## EXERCISE DETAILS
Write out the lines from the top of the material through the line with "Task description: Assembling", exactly and with nothing added.

## PROVIDED MATERIAL
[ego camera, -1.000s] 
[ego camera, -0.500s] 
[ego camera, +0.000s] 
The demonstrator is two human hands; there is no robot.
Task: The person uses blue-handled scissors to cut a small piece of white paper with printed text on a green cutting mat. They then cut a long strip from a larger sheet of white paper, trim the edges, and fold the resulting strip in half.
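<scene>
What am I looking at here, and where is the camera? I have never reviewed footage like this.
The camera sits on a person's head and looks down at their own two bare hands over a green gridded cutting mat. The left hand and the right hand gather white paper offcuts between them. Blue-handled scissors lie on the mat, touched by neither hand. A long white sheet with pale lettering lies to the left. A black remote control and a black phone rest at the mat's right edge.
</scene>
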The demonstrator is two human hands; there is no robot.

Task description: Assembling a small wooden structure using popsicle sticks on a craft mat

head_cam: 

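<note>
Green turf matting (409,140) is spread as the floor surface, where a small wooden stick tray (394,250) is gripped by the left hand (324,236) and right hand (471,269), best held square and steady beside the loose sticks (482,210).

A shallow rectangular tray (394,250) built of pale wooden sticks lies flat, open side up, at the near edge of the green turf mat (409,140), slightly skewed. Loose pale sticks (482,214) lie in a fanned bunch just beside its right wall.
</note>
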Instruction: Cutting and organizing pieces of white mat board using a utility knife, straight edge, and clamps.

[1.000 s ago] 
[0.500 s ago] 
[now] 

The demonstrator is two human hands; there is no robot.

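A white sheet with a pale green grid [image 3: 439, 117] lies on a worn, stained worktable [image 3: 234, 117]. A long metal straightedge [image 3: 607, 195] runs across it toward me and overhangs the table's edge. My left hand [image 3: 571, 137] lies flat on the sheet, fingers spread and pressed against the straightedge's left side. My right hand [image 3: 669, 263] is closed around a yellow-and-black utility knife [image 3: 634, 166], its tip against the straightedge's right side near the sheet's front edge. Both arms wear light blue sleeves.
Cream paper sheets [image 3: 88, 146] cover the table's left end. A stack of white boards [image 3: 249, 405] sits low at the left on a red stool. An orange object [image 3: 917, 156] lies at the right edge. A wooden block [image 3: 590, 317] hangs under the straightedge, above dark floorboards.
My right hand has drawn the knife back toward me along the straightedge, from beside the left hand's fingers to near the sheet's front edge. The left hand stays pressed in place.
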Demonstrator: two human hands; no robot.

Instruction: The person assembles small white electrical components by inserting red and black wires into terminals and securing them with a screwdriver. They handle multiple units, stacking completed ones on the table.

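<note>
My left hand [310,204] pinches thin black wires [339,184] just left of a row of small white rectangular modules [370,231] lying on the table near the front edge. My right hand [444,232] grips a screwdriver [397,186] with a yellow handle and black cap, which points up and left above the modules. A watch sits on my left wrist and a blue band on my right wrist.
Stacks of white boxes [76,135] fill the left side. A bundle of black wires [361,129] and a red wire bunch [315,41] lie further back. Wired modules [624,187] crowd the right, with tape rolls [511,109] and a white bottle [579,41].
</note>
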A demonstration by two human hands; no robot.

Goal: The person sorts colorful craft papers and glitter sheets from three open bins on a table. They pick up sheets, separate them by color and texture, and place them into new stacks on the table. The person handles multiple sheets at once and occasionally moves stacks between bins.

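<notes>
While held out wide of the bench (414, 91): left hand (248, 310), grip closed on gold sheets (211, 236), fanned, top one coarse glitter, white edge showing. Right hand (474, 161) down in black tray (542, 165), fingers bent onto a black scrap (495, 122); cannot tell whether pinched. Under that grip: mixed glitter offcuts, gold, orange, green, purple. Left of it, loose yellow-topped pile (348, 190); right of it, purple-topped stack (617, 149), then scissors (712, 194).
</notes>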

## THE COMPLETED TASK
[ego camera, -1.000s] 
[ego camera, -0.500s] 
[ego camera, +0.000s] 
The demonstrator is two human hands; there is no robot.
Task: The person uses blue-handled scissors to cut a small piece of white paper with printed text on a green cutting mat. They then cut a long strip from a larger sheet of white paper, trim the edges, and fold the resulting strip in half.
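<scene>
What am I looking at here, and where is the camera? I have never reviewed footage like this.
The camera sits on a person's head and looks down at their own two bare hands over a green gridded cutting mat. The left hand and the right hand gather white paper offcuts between them. Blue-handled scissors lie on the mat, touched by neither hand. A long white sheet with pale lettering lies to the left. A black remote control and a black phone rest at the mat's right edge.
</scene>
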The demonstrator is two human hands; there is no robot.

Task description: Assembling a small wooden structure using popsicle sticks on a craft mat

Nothing else is needed to complete the answer.